Legio XI was reconstituted in 42 BC by Octavian for the civil wars. They served under the command of the second triumvirate consisting of Augustus, Mark Antony, and Marcus Aemilius Lepidus against Brutus and Cassius, who had assassinated Julius Caesar. The Legion was present at the Battle of Phillipi in 42 BC, following which they were dispatched to Perugia in Italy to suppress a local revolt. They likely also served with Octavian in Sicily against Sextus Pompeius.

Legio XI participated in the civil war between Augustus and Mark Antony from 32 to 32 BC, and ended with the Battle of Actium. Their participation in the battle was commemorated on the tombstones of soldiers from the Legion.

Principate
Afterwards, the XI was sent to the Balkans, where it seems to have stayed for a century or so. The location of its base is uncertain prior to 9 AD, when it is recorded at Burnum (Kistanje) on the coast with Legio VII Claudia, mostly involved in construction and development works such as roads. Vexillationes were stationed at Salona and Gardun as well. In 42 AD, Legio XI was still stationed at Burnum when the governor of Dalmatia, Scribonianus, revolted against Claudius. In response, Legio XI put down the rebellion and was awarded the title Claudia Pia Fidelis. Legio XI Claudia remained at Burnum until around 68 AD, at the time of the death of Nero.

During the Year of the Four Emperors, Legio XI Claudia, alongside Legio VII Claudia and Legio XIIII Gemina, sided with Otho, who had executed Galba against Vitellius. They marched to the Battle of Bedriacum but arrived too late, and Vitellius ordered Legio XI Claudia to return to the Balkans without any punishment. Legio XI then sided with Vespasian and participated in the Second Battle of Bedriacum, which resulted in a victory for Vespasian and his accession as emperor.

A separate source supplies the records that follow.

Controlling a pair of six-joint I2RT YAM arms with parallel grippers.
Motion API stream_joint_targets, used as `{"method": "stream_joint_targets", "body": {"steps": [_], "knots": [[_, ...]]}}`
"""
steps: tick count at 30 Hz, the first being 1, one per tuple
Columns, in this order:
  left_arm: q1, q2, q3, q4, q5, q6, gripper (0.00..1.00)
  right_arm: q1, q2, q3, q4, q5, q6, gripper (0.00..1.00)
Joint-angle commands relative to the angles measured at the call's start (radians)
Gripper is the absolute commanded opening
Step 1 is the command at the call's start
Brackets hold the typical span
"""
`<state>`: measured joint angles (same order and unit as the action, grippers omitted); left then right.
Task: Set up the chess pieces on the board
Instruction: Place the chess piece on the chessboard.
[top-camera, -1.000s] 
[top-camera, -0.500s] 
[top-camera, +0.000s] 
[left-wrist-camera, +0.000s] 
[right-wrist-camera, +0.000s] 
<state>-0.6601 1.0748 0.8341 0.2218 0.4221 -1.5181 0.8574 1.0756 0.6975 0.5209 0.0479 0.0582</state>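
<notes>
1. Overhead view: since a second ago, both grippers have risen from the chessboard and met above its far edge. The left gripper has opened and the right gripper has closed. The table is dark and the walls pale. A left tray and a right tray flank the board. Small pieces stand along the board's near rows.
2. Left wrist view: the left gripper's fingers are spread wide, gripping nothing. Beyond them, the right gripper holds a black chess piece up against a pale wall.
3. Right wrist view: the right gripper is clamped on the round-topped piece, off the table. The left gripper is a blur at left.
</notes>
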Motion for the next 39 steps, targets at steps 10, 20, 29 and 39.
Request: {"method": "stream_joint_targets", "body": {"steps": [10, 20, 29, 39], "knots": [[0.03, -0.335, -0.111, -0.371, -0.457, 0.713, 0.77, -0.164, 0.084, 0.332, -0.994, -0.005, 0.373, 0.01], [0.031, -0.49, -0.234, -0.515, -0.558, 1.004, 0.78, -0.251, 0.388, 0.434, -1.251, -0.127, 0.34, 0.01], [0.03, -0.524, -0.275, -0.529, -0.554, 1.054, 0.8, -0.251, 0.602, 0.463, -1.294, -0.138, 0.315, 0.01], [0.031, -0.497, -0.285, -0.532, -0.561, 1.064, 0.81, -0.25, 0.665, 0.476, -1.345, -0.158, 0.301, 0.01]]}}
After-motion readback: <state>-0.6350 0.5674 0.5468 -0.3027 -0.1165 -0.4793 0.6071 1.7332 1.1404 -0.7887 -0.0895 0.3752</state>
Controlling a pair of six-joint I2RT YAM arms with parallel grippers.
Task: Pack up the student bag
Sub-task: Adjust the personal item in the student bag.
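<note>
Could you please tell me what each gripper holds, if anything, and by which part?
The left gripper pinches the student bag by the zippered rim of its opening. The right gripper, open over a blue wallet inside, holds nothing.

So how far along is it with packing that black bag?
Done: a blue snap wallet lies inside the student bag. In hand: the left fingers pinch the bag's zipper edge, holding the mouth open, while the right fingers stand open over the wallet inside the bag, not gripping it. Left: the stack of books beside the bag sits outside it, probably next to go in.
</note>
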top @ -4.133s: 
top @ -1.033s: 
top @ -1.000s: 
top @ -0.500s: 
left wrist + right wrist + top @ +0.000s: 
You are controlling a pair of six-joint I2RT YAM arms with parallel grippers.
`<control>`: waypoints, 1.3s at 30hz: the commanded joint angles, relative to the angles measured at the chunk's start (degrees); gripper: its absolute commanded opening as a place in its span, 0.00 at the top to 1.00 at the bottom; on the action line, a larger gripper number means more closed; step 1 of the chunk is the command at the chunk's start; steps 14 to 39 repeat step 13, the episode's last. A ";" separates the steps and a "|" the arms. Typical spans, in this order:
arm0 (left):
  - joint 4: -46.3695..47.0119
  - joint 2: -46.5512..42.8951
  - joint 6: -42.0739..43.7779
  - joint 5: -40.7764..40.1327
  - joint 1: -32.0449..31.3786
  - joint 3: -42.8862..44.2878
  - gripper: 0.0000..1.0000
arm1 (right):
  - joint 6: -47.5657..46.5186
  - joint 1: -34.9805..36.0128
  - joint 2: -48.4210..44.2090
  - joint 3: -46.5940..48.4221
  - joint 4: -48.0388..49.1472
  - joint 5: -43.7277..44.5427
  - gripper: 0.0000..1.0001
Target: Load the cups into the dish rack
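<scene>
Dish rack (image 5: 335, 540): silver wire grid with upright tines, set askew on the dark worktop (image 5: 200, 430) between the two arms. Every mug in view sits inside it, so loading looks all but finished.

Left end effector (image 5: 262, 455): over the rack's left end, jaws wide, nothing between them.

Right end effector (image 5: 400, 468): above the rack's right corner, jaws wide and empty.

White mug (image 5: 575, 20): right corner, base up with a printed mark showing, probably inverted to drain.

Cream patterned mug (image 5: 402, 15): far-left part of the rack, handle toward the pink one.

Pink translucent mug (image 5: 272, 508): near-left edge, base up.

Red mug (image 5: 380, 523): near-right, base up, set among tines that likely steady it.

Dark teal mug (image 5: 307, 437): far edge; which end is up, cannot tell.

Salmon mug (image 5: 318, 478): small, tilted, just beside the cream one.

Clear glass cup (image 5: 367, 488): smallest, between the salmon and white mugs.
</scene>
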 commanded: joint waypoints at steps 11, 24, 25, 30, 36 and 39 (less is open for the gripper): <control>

In 70 AD, Legio XI was part of the expeditionary force under Cerialis to put down the Batavian Revolt on the Rhine. They were then stationed at Vindonissa (Windisch) in 71 AD. There are reports of Legio XI fighting in on the Rhine in 73–74 AD and they participated in Domitian's war against the Chatti in 83 AD. It is believed to have been stationed in Mainz at the time. Later in 101, it was sent to Brigetio (Szony) in Pannonia. They participated in Trajan's Dacian Wars from 101 to 106 AD, commemorated with a column in Rome.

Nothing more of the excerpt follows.